[Your goal]
Copy out the entire listing precisely.

· · ·

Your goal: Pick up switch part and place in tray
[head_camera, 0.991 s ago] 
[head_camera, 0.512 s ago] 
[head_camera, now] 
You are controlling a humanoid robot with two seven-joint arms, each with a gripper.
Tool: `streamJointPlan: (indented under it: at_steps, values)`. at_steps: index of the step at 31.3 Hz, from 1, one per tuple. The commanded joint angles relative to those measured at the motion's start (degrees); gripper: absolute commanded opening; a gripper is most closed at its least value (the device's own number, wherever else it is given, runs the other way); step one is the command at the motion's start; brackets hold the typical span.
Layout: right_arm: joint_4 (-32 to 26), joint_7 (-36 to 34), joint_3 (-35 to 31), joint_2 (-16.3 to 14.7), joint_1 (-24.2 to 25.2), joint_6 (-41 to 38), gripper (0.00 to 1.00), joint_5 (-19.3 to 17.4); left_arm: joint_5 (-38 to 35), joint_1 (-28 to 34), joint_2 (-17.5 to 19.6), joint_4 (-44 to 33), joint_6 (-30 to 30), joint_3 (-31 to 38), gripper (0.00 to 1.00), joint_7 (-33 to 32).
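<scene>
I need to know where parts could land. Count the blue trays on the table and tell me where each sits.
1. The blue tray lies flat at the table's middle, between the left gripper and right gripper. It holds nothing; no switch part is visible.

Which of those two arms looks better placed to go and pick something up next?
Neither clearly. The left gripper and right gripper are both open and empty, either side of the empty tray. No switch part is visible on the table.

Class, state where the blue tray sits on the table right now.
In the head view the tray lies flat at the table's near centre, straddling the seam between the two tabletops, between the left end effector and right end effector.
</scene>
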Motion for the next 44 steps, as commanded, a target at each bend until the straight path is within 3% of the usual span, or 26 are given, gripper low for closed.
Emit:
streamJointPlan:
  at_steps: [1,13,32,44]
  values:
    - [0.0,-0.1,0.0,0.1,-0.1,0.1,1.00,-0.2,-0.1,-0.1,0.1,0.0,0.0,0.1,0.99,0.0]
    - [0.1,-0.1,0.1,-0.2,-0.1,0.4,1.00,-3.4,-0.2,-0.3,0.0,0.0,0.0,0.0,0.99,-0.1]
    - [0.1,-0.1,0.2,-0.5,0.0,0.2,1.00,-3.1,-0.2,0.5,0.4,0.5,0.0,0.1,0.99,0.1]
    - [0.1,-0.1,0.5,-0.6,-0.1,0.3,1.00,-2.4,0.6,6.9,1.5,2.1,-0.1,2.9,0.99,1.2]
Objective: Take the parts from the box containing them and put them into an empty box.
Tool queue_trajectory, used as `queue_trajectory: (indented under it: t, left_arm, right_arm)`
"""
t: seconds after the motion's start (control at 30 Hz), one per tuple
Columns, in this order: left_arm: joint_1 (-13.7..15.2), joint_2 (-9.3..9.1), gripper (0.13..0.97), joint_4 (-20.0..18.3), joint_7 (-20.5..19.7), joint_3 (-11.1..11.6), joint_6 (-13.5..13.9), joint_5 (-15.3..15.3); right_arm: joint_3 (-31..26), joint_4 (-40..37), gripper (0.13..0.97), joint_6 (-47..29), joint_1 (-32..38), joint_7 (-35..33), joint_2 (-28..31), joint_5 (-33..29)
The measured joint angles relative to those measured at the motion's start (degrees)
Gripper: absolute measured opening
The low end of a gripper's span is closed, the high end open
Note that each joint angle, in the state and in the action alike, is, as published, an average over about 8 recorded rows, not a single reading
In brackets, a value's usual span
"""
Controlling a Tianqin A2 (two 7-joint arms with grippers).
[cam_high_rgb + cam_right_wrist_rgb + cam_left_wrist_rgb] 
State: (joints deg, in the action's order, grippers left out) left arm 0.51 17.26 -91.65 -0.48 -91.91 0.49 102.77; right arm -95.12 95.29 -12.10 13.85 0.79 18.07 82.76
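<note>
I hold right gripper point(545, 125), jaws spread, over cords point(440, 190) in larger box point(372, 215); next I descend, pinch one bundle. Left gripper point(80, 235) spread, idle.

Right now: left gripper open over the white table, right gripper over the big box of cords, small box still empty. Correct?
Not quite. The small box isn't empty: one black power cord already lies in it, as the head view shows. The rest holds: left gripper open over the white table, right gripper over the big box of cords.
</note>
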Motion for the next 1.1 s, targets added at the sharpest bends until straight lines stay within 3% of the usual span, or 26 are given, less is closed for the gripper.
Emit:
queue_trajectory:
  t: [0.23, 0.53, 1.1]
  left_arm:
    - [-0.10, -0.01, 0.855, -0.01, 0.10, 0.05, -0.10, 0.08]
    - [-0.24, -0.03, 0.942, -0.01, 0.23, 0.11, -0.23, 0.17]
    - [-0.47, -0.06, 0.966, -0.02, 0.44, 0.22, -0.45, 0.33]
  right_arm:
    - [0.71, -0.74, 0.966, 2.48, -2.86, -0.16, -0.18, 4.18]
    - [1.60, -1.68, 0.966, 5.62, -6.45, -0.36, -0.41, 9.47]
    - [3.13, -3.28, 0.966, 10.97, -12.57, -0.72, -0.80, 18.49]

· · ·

[Output for this exercise]
Your goal: Pick up switch part and place in tray
[head_camera, 0.991 s ago] 
[head_camera, 0.512 s ago] 
[head_camera, now] 
You are controlling a humanoid robot with two seven-joint arms, each with a gripper.
Tool: `streamJointPlan: (indented under it: at_steps, values)`. at_steps: index of the step at 31.3 Hz, from 1, one per tuple. The commanded joint angles relative to those measured at the motion's start (degrees); gripper: absolute commanded opening; a gripper is most closed at its least value (the device's own number, wherever else it is given, runs the other way); step one is the command at the motion's start; brackets hold the typical span.
Layout: right_arm: joint_4 (-32 to 26), joint_7 (-36 to 34), joint_3 (-35 to 31), joint_2 (-16.3 to 14.7), joint_1 (-24.2 to 25.2), joint_6 (-41 to 38), gripper (0.00 to 1.00), joint_5 (-19.3 to 17.4); left_arm: joint_5 (-38 to 35), joint_1 (-28 to 34), joint_2 (-17.5 to 19.6), joint_4 (-44 to 33), joint_6 (-30 to 30), joint_3 (-31 to 38), gripper (0.00 to 1.00), joint_7 (-33 to 32).
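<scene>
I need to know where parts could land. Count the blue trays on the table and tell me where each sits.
1. The blue tray lies flat at the table's middle, between the left gripper and right gripper. It holds nothing; no switch part is visible.

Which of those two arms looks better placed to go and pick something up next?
Neither clearly. The left gripper and right gripper are both open and empty, either side of the empty tray. No switch part is visible on the table.

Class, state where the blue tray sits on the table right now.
In the head view the tray lies flat at the table's near centre, straddling the seam between the two tabletops, between the left end effector and right end effector.
</scene>
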Motion for the next 44 steps, as commanded, a target at each bend until the straight path is within 3% of the usual span, or 26 are given, gripper low for closed.
Emit:
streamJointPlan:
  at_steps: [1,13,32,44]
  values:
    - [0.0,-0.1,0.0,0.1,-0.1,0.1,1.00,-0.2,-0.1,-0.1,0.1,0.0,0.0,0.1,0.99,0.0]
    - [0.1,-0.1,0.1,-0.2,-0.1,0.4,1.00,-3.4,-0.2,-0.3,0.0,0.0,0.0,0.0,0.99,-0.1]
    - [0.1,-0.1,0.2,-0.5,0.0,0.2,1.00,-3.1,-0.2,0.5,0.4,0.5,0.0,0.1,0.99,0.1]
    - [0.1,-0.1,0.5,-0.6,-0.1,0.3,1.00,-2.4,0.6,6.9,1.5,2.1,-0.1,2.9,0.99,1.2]
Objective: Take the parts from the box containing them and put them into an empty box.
Tool queue_trajectory, used as `queue_trajectory: (indented under it: t, left_arm, right_arm)`
"""
t: seconds after the motion's start (control at 30 Hz), one per tuple
Columns, in this order: left_arm: joint_1 (-13.7..15.2), joint_2 (-9.3..9.1), gripper (0.13..0.97), joint_4 (-20.0..18.3), joint_7 (-20.5..19.7), joint_3 (-11.1..11.6), joint_6 (-13.5..13.9), joint_5 (-15.3..15.3); right_arm: joint_3 (-31..26), joint_4 (-40..37), gripper (0.13..0.97), joint_6 (-47..29), joint_1 (-32..38), joint_7 (-35..33), joint_2 (-28..31), joint_5 (-33..29)
The measured joint angles relative to those measured at the motion's start (degrees)
Gripper: absolute measured opening
The low end of a gripper's span is closed, the high end open
Note that each joint angle, in the state and in the action alike, is, as published, an average over about 8 recorded rows, not a single reading
In brackets, a value's usual span
"""
Controlling a Tianqin A2 (two 7-joint arms with grippers).
[cam_high_rgb + cam_right_wrist_rgb + cam_left_wrist_rgb] 
State: (joints deg, in the action's order, grippers left out) left arm 0.51 17.26 -91.65 -0.48 -91.91 0.49 102.77; right arm -95.12 95.29 -12.10 13.85 0.79 18.07 82.76
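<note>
I hold right gripper point(545, 125), jaws spread, over cords point(440, 190) in larger box point(372, 215); next I descend, pinch one bundle. Left gripper point(80, 235) spread, idle.

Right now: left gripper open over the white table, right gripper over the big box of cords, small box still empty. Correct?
Not quite. The small box isn't empty: one black power cord already lies in it, as the head view shows. The rest holds: left gripper open over the white table, right gripper over the big box of cords.
</note>
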Motion for the next 1.1 s, targets added at the sharpest bends until straight lines stay within 3% of the usual span, or 26 are given, less is closed for the gripper.
Emit:
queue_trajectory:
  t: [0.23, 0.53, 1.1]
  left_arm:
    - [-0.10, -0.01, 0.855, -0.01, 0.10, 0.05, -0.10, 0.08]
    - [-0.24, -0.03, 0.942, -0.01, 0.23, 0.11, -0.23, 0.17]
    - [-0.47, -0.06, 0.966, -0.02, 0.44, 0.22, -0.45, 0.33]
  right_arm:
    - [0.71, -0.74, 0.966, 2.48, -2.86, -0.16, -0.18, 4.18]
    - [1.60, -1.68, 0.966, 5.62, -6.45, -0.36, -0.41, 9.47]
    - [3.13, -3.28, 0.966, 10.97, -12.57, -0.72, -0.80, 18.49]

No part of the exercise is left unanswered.